TASK DESCRIPTION: Repeat exactly the line that contains "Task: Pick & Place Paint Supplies" and every line below it to the end of the material, omitting all others.

PROVIDED MATERIAL:
======
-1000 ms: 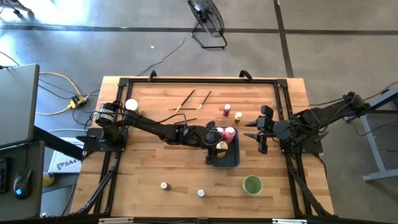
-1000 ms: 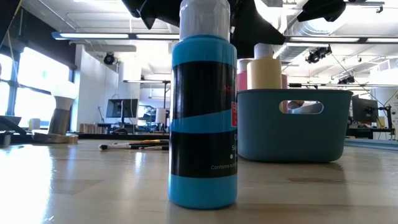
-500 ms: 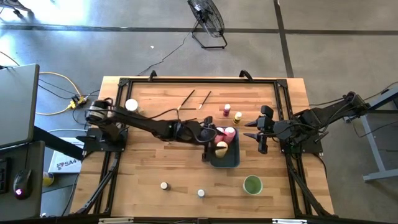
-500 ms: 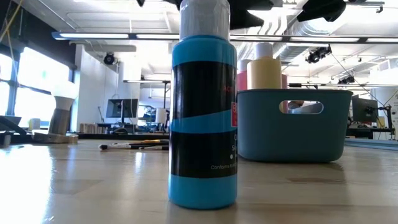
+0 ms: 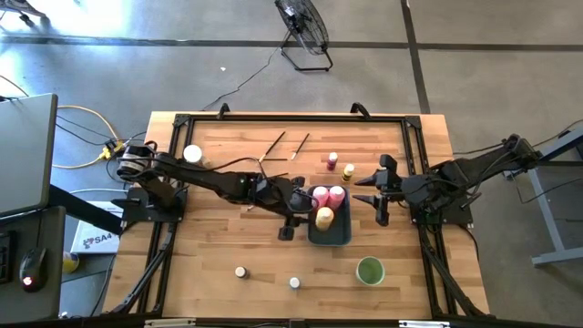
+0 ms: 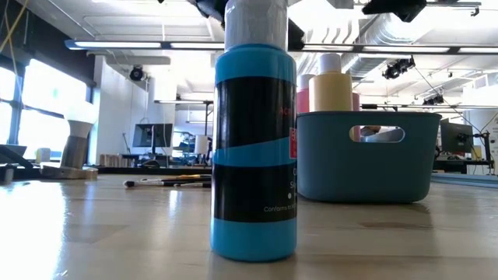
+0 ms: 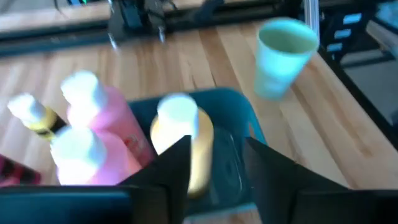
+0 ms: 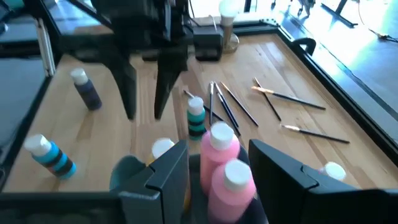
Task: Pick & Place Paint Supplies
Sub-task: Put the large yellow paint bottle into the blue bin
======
WRITTEN SOLUTION:
Task: Pick & Place Paint Supplies
Sub-task: Put the large yellow paint bottle into the blue bin

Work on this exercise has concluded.